Normando Sávia Raquel Costa, Delgado Pamela de Oliveira, Rodrigues Ana Katherine Soares Barbosa, David Filho Waldec Jorge, Fonseca Fernando Luiz Affonso, Cruz Felipe José Silva Melo, Del Giglio Auro
1Discipline of Hematology and Oncology at ABC Foundation School of Medicine, Santo André, Brazil.
2Instituto Brasileiro de Controle do Câncer (IBCC), São Paulo, Brazil.
BMC Clin Pathol. 2018 Nov 26;18:12. doi: 10.1186/s12907-018-0079-y. eCollection 2018.
Advanced gastric cancers are usually associated with incurable conditions for which systemic treatments are indicated. Recent studies suggest that circulating cell-free plasma DNA of tumour origin (tDNA) is a promising non-invasive biomarker that can be used to predict the prognosis and monitor the efficacy of systemic treatments in patients with certain types of cancer. We conducted a pilot study to analyse the potential role of tDNA as a biomarker in patients with advanced gastric cancer.

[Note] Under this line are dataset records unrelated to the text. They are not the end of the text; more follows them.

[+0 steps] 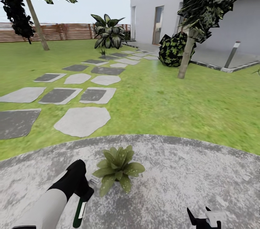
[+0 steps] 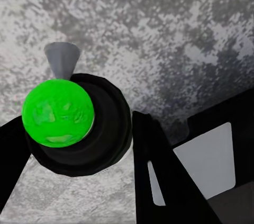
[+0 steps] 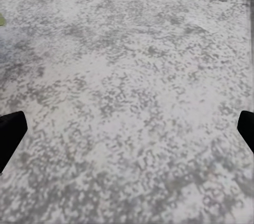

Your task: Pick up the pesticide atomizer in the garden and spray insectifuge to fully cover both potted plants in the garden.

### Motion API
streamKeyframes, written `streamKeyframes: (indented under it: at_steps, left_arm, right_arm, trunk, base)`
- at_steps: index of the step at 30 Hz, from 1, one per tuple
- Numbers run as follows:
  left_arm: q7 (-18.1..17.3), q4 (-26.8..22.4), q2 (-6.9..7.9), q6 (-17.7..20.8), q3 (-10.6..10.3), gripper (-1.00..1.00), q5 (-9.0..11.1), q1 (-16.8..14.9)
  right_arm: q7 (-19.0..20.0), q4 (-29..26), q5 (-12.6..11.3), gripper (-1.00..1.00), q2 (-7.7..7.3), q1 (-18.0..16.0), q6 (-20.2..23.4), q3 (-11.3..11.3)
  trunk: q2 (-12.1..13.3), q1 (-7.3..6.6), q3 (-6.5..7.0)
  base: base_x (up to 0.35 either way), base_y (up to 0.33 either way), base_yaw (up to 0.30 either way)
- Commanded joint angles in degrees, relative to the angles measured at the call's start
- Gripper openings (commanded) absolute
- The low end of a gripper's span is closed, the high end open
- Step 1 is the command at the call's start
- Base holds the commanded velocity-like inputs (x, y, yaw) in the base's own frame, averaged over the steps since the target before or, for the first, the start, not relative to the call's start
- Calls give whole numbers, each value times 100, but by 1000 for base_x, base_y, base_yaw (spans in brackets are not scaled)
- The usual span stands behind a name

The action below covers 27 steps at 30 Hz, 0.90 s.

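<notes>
The pesticide atomizer point(image 1: 80, 210) is already picked up: it sits at the lower left of the head view, grasped in the left hand point(image 1: 83, 194), its dark green body and white label hanging below the black fingers. In the left wrist view it point(image 2: 59, 110) shows end-on, a bright green cap with a grey nozzle over the paving. Just right of it stands one potted plant point(image 1: 118, 168) on the grey patio point(image 1: 187, 171). Whether this plant is sprayed yet I cannot tell; no mist shows. A second plant remains. The right hand point(image 1: 204, 218), lower right, is spread and empty.
</notes>
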Motion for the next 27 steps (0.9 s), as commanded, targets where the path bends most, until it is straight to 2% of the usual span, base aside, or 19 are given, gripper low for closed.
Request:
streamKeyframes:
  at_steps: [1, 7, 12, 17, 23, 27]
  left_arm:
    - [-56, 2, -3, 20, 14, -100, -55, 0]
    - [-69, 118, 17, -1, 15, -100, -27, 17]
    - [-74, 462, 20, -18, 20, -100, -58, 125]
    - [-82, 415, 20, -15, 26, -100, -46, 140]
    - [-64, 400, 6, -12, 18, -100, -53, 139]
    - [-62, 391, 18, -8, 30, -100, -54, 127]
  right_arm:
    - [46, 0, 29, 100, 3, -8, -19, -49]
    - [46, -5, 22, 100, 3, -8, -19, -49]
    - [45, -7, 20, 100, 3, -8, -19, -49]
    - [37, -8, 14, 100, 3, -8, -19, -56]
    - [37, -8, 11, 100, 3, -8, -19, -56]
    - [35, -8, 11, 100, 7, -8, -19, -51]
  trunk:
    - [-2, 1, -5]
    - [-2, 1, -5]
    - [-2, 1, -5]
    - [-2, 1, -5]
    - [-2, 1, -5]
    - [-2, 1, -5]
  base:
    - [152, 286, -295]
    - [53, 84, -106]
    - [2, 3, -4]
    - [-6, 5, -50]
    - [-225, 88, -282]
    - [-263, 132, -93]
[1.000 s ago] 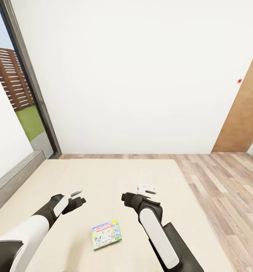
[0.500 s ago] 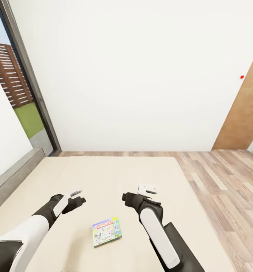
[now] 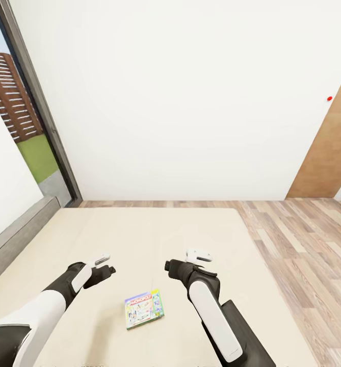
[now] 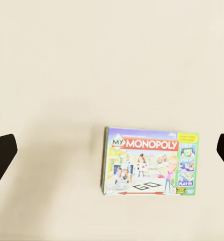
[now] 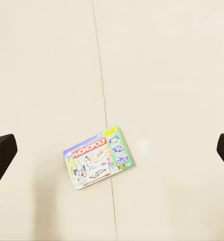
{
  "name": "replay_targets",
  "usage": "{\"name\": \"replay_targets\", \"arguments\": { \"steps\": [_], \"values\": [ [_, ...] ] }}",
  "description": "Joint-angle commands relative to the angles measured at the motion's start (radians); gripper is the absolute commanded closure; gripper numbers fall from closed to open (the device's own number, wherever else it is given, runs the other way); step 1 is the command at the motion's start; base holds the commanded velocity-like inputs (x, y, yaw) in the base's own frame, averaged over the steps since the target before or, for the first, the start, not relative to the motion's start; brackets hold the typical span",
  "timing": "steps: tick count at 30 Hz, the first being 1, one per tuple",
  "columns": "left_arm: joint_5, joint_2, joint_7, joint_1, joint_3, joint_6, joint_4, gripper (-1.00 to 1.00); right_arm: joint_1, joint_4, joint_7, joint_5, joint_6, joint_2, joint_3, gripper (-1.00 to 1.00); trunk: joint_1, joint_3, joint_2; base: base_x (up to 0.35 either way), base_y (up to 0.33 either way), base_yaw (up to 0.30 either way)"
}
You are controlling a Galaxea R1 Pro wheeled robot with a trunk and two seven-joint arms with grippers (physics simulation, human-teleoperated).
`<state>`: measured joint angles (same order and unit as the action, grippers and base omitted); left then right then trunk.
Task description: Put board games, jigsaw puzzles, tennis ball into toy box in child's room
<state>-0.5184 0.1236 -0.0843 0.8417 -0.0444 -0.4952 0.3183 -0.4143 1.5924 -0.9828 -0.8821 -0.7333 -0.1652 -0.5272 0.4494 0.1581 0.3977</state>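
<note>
Left gripper (image 3: 105, 265) above "MY MONOPOLY" box (image 4: 150, 161)

A plain white wall (image 3: 190, 102) closed the far side of the room, evenly lit and bare except for a small red dot (image 3: 329, 98) near its right end. Beside that dot stood a brown wooden panel (image 3: 328, 153), reaching down to the floor. The wood-plank floor (image 3: 303, 244) ran along the foot of the wall and widened on the right. At far left a tall dark-framed window (image 3: 22, 102) showed sky, a slatted brick-red building and green grass outside. A grey ledge (image 3: 17, 234) ran near the left edge.
</note>
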Motion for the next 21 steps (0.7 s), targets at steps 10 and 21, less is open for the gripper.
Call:
{"name": "replay_targets", "arguments": {
  "steps": [10,21],
  "values": [
    [-0.011,0.001,-0.008,0.000,-0.005,-0.005,0.002,-1.00,-0.001,0.001,-0.010,-0.008,-0.005,0.000,-0.001,-1.00,0.001,0.019,0.002,0.000,0.000,0.000],
    [-0.011,0.001,-0.008,0.000,-0.006,-0.005,0.002,-1.00,-0.001,0.001,-0.010,-0.008,-0.005,0.000,0.001,-1.00,0.001,0.037,0.002,0.000,0.000,0.000]
  ]
}}
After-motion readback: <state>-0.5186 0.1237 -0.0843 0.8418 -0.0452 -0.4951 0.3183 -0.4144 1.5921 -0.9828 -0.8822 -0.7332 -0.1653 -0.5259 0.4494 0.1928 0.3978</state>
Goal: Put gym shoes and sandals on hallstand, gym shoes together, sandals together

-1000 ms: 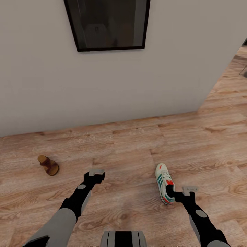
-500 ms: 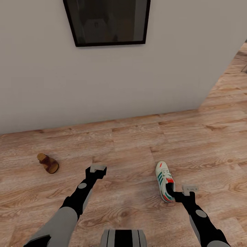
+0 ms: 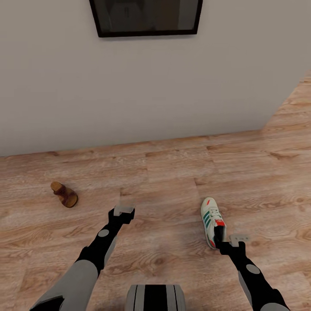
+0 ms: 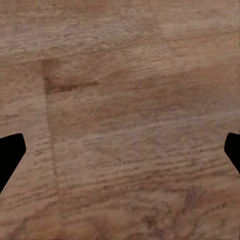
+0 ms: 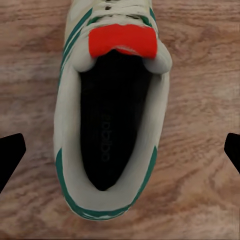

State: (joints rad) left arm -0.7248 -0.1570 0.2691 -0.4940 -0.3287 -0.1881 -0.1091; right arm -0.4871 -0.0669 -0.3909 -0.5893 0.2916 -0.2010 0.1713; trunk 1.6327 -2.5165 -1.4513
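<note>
One gym shoe (image 3: 212,221), off-white with green stripes and a red tab, lies on the corridor floor (image 3: 172,181), toe toward the wall. My right gripper (image 3: 220,238) hangs over its heel end. In the right wrist view the gym shoe (image 5: 116,120) and its dark opening lie between the two spread fingertips (image 5: 10,155), and my right gripper (image 5: 120,152) is open. One brown sandal (image 3: 65,194) lies on the floor to the left. My left gripper (image 3: 123,211) is open over bare planks, as is my left gripper (image 4: 120,152) in its wrist view. The hallstand is out of view.
A pale wall (image 3: 142,90) runs across the back, with a dark framed picture (image 3: 146,16) high on it. The wall ends at the right, where the plank floor (image 3: 293,112) runs on past its corner. My own base (image 3: 155,298) shows at the bottom edge.
The whole picture has shifted, so the camera has moved: picture frame, wall edge, shoe and sandal all sit higher. The right gripper stays at the shoe's heel. Both grippers are still open.
</note>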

We included 30 patients with locally advanced unresectable or metastatic gastric cancer. We obtained samples (10 mL of total blood) from each patient every 3 months and performed concomitant CT until disease progression or death. Total cell-free circulating DNA (cfDNA) samples were measured using GeneQuant RNA/DNA Calculator-Amersham Pharmacia Biotech (Biochrom) Ltd. The cfDNA was used to evaluate the ALU DNA sequences 247 and 115. The level of tDNA was calculated from the ratio of the expression of ALU DNA sequences and the concentration of total cell-free DNA. We utilized the RECIST criteria 1.1 to evaluate the tumour response.
Patients with advanced gastric cancer had significantly higher concentrations of cfDNA compared with normal controls ( = 0.00015), which allowed us to conclude that the cfDNA in the patients originated from the tumour. We did not find any significant correlation between the level of tDNA and OS or tumour response. However, after the first cycles of chemotherapy (at 3 months), we observed that patients with lower tDNA levels had significantly longer DFS compared with those with higher levels (Cox Regression = 0.0228).
At 3 months after the beginning of chemotherapy, the tDNA levels are correlated with DFS in patients with advanced gastric cancer who receive systemic chemotherapy. tDNA may be a specific, non-invasive and cost effective new biomarker for these patients.
晚期胃癌通常与无法治愈的病情相关,对此需进行全身治疗。近期研究表明,肿瘤来源的循环游离血浆DNA(tDNA)是一种很有前景的非侵入性生物标志物,可用于预测某些类型癌症患者的预后并监测全身治疗的疗效。我们开展了一项试点研究,以分析tDNA作为晚期胃癌患者生物标志物的潜在作用。
我们纳入了30例局部晚期不可切除或转移性胃癌患者。每3个月从每位患者采集样本(全血10毫升),并同时进行CT检查,直至疾病进展或死亡。使用GeneQuant RNA/DNA计算器(安玛西亚生物科技有限公司,Biochrom)测量总游离循环DNA(cfDNA)样本。cfDNA用于评估ALU DNA序列247和115。根据ALU DNA序列的表达与总游离DNA浓度的比值计算tDNA水平。我们采用实体瘤疗效评价标准(RECIST)1.1来评估肿瘤反应。
与正常对照组相比,晚期胃癌患者的cfDNA浓度显著更高(P = 0.00015),这使我们得出结论,患者的cfDNA源自肿瘤。我们未发现tDNA水平与总生存期或肿瘤反应之间存在任何显著相关性。然而,在化疗的首个周期后(3个月时),我们观察到tDNA水平较低的患者与水平较高的患者相比,无病生存期显著更长(Cox回归,P = 0.0228)。
在化疗开始3个月时,tDNA水平与接受全身化疗的晚期胃癌患者的无病生存期相关。tDNA可能是这些患者一种特异性、非侵入性且具有成本效益的新型生物标志物。